The Irvine, Calif.-based company posted losses of $24.9 million, or 30¢ per share, on sales of $47.5 million for the 3 months ended Dec. 31. That equates to growth of losses on the bottom-line of 63%, while revenue grew 21% compared with the same period last year.
Earnings per share and revenue were both off of consensus from the street, which was expecting the company to post 18¢ per share losses and sales of $48.6 million.
For the full year, Endologix reported losses of $154.7 million, or $1.91 per share, on sales of $192.9 million, with losses on the bottom-line growing 206.8% while sales grew a smaller 25.6% compared with its fiscal year 2015.

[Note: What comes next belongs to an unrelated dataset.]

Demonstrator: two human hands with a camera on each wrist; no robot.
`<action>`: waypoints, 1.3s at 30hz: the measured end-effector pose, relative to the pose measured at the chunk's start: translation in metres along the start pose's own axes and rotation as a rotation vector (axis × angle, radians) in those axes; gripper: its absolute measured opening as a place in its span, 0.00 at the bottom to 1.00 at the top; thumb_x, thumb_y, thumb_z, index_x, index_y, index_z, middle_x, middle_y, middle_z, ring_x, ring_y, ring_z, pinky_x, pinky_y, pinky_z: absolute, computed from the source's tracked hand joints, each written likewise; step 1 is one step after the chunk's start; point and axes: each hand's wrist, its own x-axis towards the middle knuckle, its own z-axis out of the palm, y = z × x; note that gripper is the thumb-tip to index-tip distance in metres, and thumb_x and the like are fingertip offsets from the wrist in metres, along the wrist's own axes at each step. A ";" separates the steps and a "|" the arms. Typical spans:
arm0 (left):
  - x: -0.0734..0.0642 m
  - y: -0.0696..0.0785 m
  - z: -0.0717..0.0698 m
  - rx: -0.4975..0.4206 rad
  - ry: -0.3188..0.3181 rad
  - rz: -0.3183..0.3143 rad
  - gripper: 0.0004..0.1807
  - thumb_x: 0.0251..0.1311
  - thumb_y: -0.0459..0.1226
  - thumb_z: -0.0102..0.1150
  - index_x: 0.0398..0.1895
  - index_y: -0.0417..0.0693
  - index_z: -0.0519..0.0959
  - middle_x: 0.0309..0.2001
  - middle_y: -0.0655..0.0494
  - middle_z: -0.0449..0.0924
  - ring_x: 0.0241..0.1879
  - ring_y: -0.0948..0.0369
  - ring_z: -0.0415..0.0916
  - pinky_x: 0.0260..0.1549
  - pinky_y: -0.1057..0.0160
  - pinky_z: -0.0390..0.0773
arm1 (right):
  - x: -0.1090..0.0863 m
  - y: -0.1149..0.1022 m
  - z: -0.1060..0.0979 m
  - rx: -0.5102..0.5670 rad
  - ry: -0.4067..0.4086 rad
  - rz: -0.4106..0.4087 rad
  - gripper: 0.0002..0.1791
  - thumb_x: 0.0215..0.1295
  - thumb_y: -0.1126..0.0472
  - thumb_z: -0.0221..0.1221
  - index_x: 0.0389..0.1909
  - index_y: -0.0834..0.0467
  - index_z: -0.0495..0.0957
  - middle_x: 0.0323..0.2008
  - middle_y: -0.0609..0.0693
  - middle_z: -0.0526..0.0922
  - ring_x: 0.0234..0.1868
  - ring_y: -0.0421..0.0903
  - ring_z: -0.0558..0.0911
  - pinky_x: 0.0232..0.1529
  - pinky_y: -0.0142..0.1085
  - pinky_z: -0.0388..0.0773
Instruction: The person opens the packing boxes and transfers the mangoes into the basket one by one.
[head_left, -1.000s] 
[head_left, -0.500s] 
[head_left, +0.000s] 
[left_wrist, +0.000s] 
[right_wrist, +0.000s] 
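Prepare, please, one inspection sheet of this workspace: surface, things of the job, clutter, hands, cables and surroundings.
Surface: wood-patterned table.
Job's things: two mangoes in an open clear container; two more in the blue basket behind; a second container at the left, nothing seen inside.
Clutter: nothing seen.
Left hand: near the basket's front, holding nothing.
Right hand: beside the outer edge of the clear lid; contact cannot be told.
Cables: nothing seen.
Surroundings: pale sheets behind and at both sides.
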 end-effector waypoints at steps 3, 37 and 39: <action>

“In 2016, we successfully completed the TriVascular integration, advanced our strategic initiatives, and remain well positioned to execute on our long-term growth strategy. Looking forward, we have several opportunities to build value and enhance our position in the global aortic market. We anticipate CE Mark approval for Ovation Alto and Nellix ChEVAS in 2017, further expanding the number of AAA patients that can be treated with our innovative technologies. We also have several clinical milestones anticipated over the coming year, including presentation of the Lucy data and initiation of U.S. IDE clinical trials for Ovation Alto and Nellix ChEVAS. We also remain on track to submit the Nellix two-year IDE results and updated IFU to the FDA in the second quarter, which will be a key milestone towards Nellix FDA approval,” CEO John McDermott said in a prepared statement.
Endologix released updated guidance for the coming year, expecting to see revenue between $193 million and $200 million, with GAAP losses per share between 70¢ and 76¢.
Shares have dipped in trading today, down 3.9% to close at $6.28.